La historia del underdog siempre ha sido una imposible de resistir. 

Si la cinta logra presentar a estas mujeres como personajes por los que se puede sentir empatía, es en gran parte gracias a un elenco liderado por una extraordinaria Jennifer López en su mejor trabajo en años. A sus 50 años, López renueva su imagen en el cine como “Ramona”, mentora de “Destiny” (Constance Wu), narradora de esta historia de amistad, traición y empoderamiento. 

Su interpretación ya es la comidilla de Hollywood, donde la mencionan en la conversación sobre los premios Oscar. 

Hustlers, en esencia, es la historia de una amistad que nació de la necesidad, se fortaleció en una mutua ira hacia las injusticias del sexo y llegó a su punto más alto en la elaboración y ejecución de un esquema criminal que las vio caer tan rápido cómo ascendieron.

“Ramona” es el cerebro de la operación cuyas inclinaciones maternales se hacen evidentes desde el momento en que acoge a “Destiny”. “Destiny” la observa dominar el tubo en una clase improvisada en que la mentora intenta elevar la seguridad y autoestima de la nueva chica, quien una y otra vez repite que su única meta es poder cuidar de su abuela y no depender de ningún hombre. 

“Leí el guión y no habían pechos por todos lados, eso no era lo suyo”, dijo López a Prensa Asociada sobre Scafaria. “Pero también sabía que estaba interpretando a una stripper y soy una mamá y qué significa todo eso, y mis hijos.
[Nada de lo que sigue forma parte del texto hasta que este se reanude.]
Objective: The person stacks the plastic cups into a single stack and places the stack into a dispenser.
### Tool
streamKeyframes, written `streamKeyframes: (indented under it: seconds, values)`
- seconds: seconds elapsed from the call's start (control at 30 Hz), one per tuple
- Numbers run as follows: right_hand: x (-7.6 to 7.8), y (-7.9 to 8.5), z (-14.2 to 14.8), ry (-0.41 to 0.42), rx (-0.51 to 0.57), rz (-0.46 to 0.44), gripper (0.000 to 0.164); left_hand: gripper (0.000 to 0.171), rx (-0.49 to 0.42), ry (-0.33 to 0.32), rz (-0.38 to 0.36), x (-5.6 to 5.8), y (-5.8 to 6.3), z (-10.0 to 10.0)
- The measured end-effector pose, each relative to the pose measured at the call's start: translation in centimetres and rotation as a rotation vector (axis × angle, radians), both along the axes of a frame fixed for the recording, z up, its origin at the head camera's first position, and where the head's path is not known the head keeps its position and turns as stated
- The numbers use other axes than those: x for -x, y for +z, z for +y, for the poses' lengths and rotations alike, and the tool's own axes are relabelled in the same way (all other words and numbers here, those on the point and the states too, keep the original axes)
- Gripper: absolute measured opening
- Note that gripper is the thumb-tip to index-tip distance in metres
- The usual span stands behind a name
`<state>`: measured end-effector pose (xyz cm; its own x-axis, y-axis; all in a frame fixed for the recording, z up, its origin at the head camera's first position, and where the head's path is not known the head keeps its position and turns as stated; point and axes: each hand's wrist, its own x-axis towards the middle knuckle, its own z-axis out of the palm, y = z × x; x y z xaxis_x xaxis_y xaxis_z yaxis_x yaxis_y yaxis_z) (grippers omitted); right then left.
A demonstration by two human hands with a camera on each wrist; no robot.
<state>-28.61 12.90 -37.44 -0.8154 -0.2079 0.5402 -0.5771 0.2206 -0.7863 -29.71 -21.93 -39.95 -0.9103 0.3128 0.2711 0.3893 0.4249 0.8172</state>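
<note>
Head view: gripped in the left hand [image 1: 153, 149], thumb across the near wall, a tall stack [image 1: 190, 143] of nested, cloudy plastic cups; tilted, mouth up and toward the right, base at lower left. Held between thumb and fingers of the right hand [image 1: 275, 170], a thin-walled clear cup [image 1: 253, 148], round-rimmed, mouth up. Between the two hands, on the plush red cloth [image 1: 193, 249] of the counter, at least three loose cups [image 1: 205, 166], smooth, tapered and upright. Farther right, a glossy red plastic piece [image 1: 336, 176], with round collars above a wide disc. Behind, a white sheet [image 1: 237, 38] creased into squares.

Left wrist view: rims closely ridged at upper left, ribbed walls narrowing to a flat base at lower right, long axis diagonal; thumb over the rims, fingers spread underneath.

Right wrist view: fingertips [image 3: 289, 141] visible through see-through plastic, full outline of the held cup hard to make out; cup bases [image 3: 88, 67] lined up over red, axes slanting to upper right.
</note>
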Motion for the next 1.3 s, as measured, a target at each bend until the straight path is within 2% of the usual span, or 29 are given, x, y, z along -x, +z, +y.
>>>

Pero me sentí bien respecto a cómo ella quería contar la historia y que era algo de lo que podía sentirme orgullosa”.

En este mundo, los hombres son reducidos a patanes inseguros con tendencias violentas o novios celosos que se aparecen en el club en medio del turno de sus parejas en otro intento fallido de removerlas de esa línea de trabajo. Este acercamiento es clave a la hora de crear una conexión entre las mujeres y la audiencia. ¿Es este un crimen sin víctima? Según “Ramona” sí, pero Scafaria hace todo lo posible, y también necesario, para dejar claro que estas mujeres cometieron un crimen y que fueron ajusticiadas por ello. 
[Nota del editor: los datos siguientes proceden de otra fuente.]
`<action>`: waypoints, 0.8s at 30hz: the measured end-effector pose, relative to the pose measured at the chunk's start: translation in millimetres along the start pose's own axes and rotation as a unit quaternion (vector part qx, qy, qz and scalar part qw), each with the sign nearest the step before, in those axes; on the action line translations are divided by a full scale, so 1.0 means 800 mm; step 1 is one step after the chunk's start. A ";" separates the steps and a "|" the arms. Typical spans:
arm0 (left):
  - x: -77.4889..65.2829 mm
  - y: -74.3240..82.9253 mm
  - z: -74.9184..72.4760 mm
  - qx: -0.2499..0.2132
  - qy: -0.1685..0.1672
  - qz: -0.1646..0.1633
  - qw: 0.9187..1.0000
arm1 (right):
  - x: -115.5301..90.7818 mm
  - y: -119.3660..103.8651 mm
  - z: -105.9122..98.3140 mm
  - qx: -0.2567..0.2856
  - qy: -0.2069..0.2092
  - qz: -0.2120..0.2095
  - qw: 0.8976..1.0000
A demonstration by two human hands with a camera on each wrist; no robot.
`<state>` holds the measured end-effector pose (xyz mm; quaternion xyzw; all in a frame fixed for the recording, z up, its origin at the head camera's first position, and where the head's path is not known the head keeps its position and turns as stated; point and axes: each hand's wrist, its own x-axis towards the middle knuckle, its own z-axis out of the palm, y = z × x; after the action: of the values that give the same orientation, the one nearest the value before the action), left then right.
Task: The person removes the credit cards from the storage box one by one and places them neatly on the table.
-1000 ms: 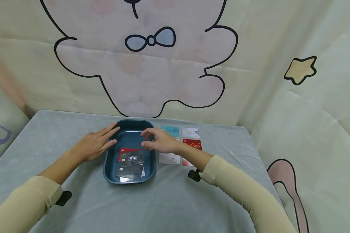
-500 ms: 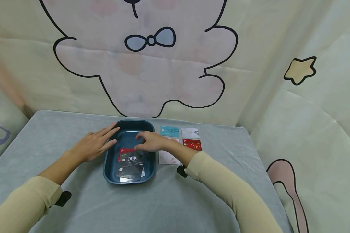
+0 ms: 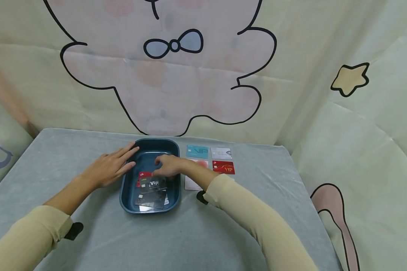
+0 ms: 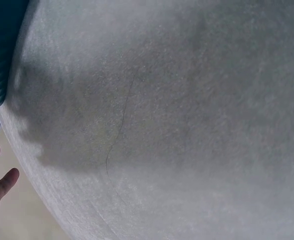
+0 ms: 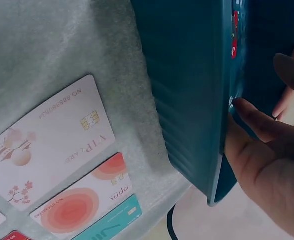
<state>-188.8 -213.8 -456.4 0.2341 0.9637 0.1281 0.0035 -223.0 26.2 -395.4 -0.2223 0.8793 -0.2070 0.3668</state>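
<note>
A deep dark-blue tray [image 3: 121, 199] holds several plastic cards. Among them are a red card [image 3: 144, 174], a black Vip card [image 3: 153, 184] overlapping it, and a dark grey VIP card [image 3: 150, 199] nearer the front. My left hand [image 3: 110, 169] lies along the tray's left rim, fingers straight and fingertips at the edge. Over the right wall reaches my right hand [image 3: 169, 166], thumb and forefinger apart, low inside the tray beside the red card. In the right wrist view nothing shows between the thumb and fingers of this hand [image 5: 261, 155].
Right of the tray, cards lie in rows on the grey cloth: a teal VIP card [image 3: 197, 151], a silver-white card [image 3: 221, 153], a red VIP card [image 3: 223, 167] and a white card with red circles [image 5: 82, 205]. A patterned curtain [image 3: 196, 94] hangs behind the table.
My right hand has moved left and lower into the tray, toward the red card. The left hand stays at the rim, and the cards in the tray have not moved.
</note>
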 end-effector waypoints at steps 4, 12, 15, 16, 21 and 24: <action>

Es solo apto que Scafaria, una mujer que también ha tenido que hacer su propio “hustle” en Hollywood, sea quien lleve este relato con moraleja a la pantalla grande. En otra manos, fácilmente pudimos haber terminado con una película en que las protagonistas, quienes protagonizan una versión moderna de “Robin Hood”, habrían carecido de algún rastro de humanidad. Con Scafaria en el timón, la historia adquiere una dimensión necesaria para entender el proceso de un grupo de mujeres que hizo todo lo posible -con las herramientas provistas en el momento- para moverse hacia adelante en un mundo controlado por hombres, su violencia y sus tarjetas de crédito.